The Food and Agriculture Organisation and World Food Programme has warned that a “toxic combination of conflict, economic decline, climate extremes and the Covid-19 pandemic would drive people further into the emergency phase of food insecurity.
The United Nations agencies also swung the spotlight on Nigeria, Burkina Faso, South Sudan and Yemen, all facing rising levels of acute hunger with potential risk of famine.
Issuing “a stark warning” in their Early Warning Analysis of Acute Food Insecurity Hotspots, the agencies said the four countries have areas that could soon slip into famine.
According to the agency, some parts of the population are already experiencing a critical hunger situation”, whereby any reduction in humanitarian access could lead to a risk of famine.

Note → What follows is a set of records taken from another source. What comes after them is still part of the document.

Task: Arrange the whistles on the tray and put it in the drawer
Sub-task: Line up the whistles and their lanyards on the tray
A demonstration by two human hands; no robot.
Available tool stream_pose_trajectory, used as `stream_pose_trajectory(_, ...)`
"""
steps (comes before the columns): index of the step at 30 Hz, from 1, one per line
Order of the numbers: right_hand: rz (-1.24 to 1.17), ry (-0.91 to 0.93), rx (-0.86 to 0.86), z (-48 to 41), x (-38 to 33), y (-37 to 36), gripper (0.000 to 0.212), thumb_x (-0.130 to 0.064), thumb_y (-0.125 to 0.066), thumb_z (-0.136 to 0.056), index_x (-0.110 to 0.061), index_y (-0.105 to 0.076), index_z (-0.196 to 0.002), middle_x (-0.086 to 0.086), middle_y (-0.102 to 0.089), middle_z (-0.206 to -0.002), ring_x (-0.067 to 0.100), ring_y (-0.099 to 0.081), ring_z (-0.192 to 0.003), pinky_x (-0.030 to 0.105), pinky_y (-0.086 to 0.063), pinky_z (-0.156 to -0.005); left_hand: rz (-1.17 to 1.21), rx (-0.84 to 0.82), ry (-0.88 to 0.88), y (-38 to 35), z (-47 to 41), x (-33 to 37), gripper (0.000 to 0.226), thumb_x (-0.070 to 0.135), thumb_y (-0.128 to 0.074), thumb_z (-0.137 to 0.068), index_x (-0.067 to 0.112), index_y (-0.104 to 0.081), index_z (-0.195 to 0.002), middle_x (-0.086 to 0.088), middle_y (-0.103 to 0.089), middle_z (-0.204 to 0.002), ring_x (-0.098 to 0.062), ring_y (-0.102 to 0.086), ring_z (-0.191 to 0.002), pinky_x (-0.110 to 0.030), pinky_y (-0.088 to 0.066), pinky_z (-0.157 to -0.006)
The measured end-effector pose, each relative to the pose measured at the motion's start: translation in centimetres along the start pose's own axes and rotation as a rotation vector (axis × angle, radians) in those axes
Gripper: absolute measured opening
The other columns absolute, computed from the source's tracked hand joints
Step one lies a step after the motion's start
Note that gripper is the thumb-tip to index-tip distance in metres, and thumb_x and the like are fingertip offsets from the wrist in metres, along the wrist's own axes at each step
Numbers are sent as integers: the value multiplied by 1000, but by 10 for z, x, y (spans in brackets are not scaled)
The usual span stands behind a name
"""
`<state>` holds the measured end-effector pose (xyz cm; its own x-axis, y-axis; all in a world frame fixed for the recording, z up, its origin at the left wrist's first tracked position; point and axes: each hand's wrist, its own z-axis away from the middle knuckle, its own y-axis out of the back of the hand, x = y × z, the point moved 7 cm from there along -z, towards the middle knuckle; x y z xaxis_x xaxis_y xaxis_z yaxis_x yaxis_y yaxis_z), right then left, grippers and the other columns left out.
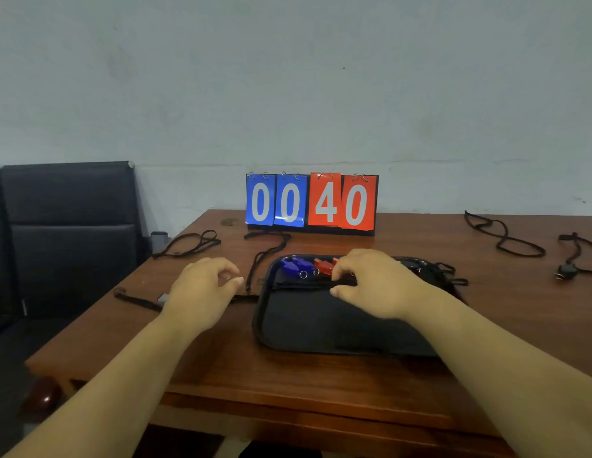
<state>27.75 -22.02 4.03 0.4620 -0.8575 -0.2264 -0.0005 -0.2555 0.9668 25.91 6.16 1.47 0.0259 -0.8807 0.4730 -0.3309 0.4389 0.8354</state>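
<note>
Right hand (374, 285) hovers over the dark tray (321, 328), fingers curled at a red whistle (324, 266), though a firm grip can't be confirmed; left hand (205, 289) sits loosely curled, holding nothing, beside it. Blue whistles (296, 265) already line the tray's far edge, but further back a black whistle (567, 271) and cords remain on the table (321, 381), so arranging looks roughly midway and the drawer step is untouched.

A pale grey-blue wall (288, 77) fills the upper part of the view — plain, with a few faint marks. Below it stands a brown wooden table (288, 375) with a glossy top. At the left is a dark padded seat (66, 209) — its backrest reaches up against the wall. The light is soft and even.
</note>
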Motion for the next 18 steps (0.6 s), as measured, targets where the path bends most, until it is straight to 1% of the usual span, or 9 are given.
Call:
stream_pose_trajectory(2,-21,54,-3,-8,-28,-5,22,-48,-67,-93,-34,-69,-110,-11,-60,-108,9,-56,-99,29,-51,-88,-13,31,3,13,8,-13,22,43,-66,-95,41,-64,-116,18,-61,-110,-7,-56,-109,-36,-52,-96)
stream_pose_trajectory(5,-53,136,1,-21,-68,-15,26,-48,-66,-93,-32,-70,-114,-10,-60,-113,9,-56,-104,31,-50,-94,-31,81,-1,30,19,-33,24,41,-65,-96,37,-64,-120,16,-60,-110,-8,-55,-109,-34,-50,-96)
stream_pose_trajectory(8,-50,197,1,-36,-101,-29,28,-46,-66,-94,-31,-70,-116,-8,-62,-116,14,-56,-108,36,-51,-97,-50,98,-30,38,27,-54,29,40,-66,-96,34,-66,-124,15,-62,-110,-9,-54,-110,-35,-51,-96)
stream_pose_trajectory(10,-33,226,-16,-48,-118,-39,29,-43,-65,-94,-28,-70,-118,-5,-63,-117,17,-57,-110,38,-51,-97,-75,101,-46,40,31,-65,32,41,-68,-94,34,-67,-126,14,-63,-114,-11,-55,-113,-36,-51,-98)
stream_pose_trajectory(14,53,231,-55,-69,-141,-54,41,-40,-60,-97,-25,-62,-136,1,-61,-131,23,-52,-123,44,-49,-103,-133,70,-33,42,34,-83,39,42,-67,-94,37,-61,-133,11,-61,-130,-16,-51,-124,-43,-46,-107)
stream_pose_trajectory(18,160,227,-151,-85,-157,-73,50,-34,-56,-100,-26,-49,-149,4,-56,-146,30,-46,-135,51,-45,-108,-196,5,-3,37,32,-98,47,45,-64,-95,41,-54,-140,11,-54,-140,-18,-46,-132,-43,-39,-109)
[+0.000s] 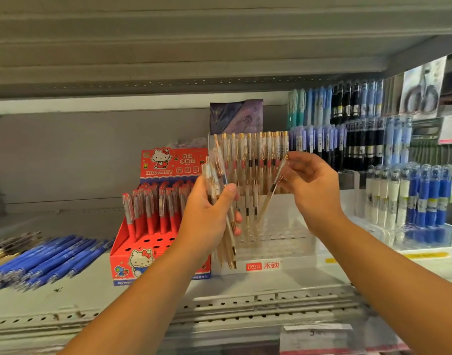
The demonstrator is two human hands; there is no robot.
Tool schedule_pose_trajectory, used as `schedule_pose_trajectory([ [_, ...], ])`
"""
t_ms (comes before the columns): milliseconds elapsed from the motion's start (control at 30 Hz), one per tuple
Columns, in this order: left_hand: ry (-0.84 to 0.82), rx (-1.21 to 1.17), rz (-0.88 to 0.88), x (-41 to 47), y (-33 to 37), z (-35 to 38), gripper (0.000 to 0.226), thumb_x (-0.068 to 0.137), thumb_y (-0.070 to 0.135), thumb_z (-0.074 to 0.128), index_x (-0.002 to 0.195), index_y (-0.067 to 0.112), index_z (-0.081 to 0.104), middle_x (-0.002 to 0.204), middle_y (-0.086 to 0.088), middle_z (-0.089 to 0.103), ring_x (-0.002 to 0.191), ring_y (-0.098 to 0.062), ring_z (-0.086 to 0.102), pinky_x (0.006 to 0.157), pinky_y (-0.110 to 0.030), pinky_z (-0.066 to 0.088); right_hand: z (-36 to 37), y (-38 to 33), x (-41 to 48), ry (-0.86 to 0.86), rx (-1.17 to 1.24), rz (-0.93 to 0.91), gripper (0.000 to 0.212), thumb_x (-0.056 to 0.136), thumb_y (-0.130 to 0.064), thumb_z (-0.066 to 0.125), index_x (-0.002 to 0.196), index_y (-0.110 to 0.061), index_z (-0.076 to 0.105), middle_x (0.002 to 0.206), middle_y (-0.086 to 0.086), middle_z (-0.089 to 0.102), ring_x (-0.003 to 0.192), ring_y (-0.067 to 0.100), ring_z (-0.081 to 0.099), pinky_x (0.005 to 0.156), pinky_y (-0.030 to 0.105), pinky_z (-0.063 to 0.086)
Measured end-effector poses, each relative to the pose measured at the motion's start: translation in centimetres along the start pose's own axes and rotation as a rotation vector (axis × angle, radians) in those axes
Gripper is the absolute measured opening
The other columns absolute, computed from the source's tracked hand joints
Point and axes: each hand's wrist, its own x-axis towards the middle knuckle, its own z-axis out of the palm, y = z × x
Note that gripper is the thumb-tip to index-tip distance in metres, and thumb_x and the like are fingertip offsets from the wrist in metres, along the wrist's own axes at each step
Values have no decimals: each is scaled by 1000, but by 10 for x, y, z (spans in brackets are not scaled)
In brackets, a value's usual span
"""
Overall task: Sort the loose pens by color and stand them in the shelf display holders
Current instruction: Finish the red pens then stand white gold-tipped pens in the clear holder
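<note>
loose blue plastic pens [50, 260] far left on grey metal shelf [245, 280] | red cardboard pen box [120, 267] right of them | clear acrylic tiered holder [284, 237] next right | before holder: left hand [207, 216] with clear-barrelled pen bundle [216, 172], right hand [312, 185] with single clear pen [269, 193]

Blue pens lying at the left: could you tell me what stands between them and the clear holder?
The red box, part-filled with red pens, as the head view shows.

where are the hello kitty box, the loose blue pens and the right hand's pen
red cardboard hello kitty box [120, 263]: head view, front panel
loose blue plastic pens [48, 260]: head view, pile's middle
clear gold-tipped pen [271, 190]: head view, mid barrel
</note>
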Motion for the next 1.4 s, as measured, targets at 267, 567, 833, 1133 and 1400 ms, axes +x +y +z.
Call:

Another 16 states are “at high risk of rising levels of acute hunger”, the agencies said.
Those countries are: Venezuela, Haiti, Ethiopia, Somalia, Cameroon, Central African Republic, Mali, Niger, Sierra Leone, Democratic Republic of Congo, Mozambique, Zimbabwe, Sudan, Lebanon, Syria and Afghanistan.
In the case of the DRC, around 22 million are food insecure — “the highest number ever registered for a single country.”
The agencies said the global health crisis, extreme weather patterns and conflict had exacerbated hunger.
Only fast action could avoid a first outbreak of famine since 2017, which struck parts of South Sudan, they said.
Commenting, The FAO’s director of emergencies and resilience, Dominique Burgeon, said the report is a clear call to urgent action,” “We are deeply concerned about the combined impact of several crises which are eroding people’s ability to produce and access food, leaving them more and more at risk of the most extreme hunger.”
“We are at a catastrophic turning point,” said Margot van der Velden, WFP’s director of emergencies.
Noting some 260,000 people died in a 2011 famine in Somalia she said simply: “We cannot let this happen again. We have a stark choice; urgent action today, or unconscionable loss of life tomorrow.”